Read xml tags and then remove the tag using shell script

<Start>
<Header>
This is header section
</Header>
<Body>
<Body_start>
This is body section
<a>
<b>
<c>
<st>111</st>
</c>
<d>
<st>blank</st>
</d>
</b>
</a>
</Body_start>
<Body_section>
This is body section
<a>
<b>
<c>
<st>5</st>
</c>
<d>
<st>666</st>
</d>
</b>
<b>
<c>
<st>154</st>
</c>
<d>
<st>1457954</st>
</d>
</b>
<b>
<c>
<st>845034</st>
</c>
<d>
<st>blank</st>
</d>
</b>
</a>
</Body_section>
</body>
</start>

If 'st' value of 'c' tag is 154 , then the whole <b>to </b> tag needs to removed.Value 154 may or not be present in the file.
If the value 154 present , then the removal of the following part is needed

<b>
<c>
<st>154</st>
</c>
<d>
<st>1457954</st>
</d>
</b>

I want to do the coding in shell script. I can not use xslt because my system does not support xslt.

Is this a homework assignment?

What have you tried to solve this problem on your own?

Why does this have to be done entirely in shell? Why can't you install xslt or use something like awk ?

What operating system and shell are you using?

When you say "If the value 154 present , then the removal of the following part is needed", to what does "part" refer?

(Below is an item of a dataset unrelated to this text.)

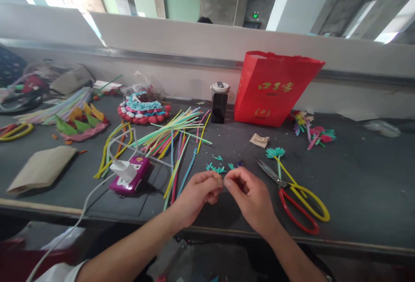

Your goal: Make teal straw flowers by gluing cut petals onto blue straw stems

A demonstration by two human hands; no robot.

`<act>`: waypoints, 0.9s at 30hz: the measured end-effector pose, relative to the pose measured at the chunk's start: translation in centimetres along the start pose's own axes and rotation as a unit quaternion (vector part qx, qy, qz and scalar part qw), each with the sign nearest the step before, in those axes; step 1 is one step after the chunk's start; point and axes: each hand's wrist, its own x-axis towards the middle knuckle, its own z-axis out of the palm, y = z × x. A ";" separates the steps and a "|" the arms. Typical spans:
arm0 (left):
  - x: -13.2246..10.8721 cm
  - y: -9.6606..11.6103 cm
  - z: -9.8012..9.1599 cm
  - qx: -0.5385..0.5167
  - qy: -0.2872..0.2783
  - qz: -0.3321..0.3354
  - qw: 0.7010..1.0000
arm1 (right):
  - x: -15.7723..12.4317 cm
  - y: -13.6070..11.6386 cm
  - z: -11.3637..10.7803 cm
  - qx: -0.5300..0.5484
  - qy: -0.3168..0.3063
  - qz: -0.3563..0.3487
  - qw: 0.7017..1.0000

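My left hand [203,190] and my right hand [251,196] meet fingertip to fingertip over the dark table's front part. Both have thumb and fingers pinched together; whatever lies between them is too small or hidden to make out. Just beyond the fingertips lie teal scraps [215,168] and a small dark purple piece [240,163]. To the right of my right hand rest scissors [285,184] with one red and one yellow handle, blades apart. A teal flower [275,152] on a stem lies by the blades.
Pipe cleaners [175,132] in many colours spread left of centre, near a purple power strip [131,177] with a white plug. A phone [219,108] leans on a cup before the partition, beside a red bag [275,89]. A brown paper envelope [43,167] lies left.
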 end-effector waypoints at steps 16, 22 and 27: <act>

Thanks for your reply.The xml removal is part of one big shell script and the existing script is in bash and I am stuck in xml tag removal . If the 'st' value is 154, then the whole <b> tag will be removed.And the modified xml will look like

<Start>
<Header>
This is header section
</Header>
<Body>
<Body_start>
This is body section
<a>
<b>
<c>
<st>111</st>
</c>
<d>
<st>blank</st>
</d>
</b>
</a>
</Body_start>
<Body_section>
This is body section
<a>
<b>
<c>
<st>5</st>
</c>
<d>
<st>666</st>
</d>
</b>
<b>
<c>
<st>845034</st>
</c>
<d>
<st>blank</st>
</d>
</b>
</a>
</Body_section>
</body>
</start>

I'm afraid that unless you answer Don Cragun's questions in their entirety you won't get any further replies...

2 Likes